Segment Open

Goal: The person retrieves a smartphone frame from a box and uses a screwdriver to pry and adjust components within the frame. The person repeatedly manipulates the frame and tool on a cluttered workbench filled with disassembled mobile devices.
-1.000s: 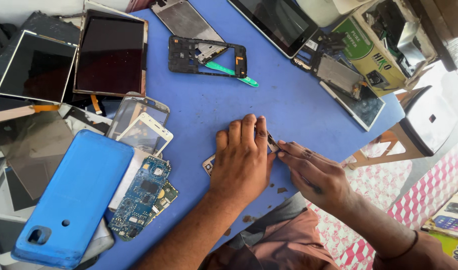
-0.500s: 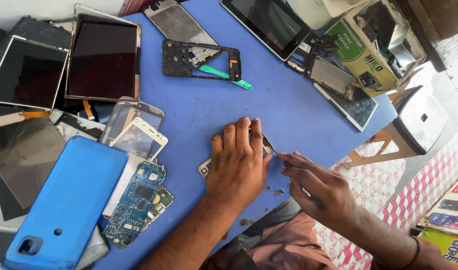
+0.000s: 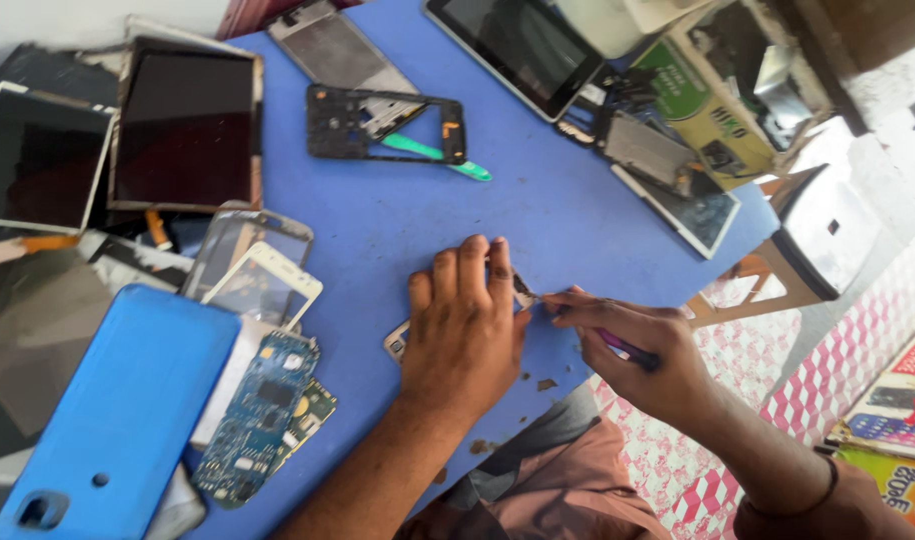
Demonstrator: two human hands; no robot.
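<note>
From the head camera: my left hand [image 3: 464,325] lies flat, fingers together, pressing a small phone part [image 3: 398,342] onto the blue table [image 3: 537,220], likely to keep it from sliding; only its corners show past my fingertips and beside my thumb; my right hand [image 3: 632,355] is closed around a thin tool [image 3: 617,345], its tip meeting the part just beyond my left forefinger; far past my fingers lies a green printed box [image 3: 692,100]; right of my wrist, a colourful packet [image 3: 892,440].
</note>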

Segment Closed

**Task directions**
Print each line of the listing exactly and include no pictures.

**Answer section**
Goal: The person retrieves a smartphone frame from a box and uses a screwdriver to pry and adjust components within the frame. The person repeatedly manipulates the frame and tool on a cluttered workbench filled with disassembled mobile devices.
-1.000s: 
-0.500s: 
+0.000s: 
Demonstrator: two human hands; no robot.
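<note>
From the head camera: my left hand [image 3: 464,325] lies flat, fingers together, pressing a small phone part [image 3: 398,342] onto the blue table [image 3: 537,220], likely to keep it from sliding; only its corners show past my fingertips and beside my thumb; my right hand [image 3: 632,355] is closed around a thin tool [image 3: 617,345], its tip meeting the part just beyond my left forefinger; far past my fingers lies a green printed box [image 3: 692,100]; right of my wrist, a colourful packet [image 3: 892,440].
</note>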

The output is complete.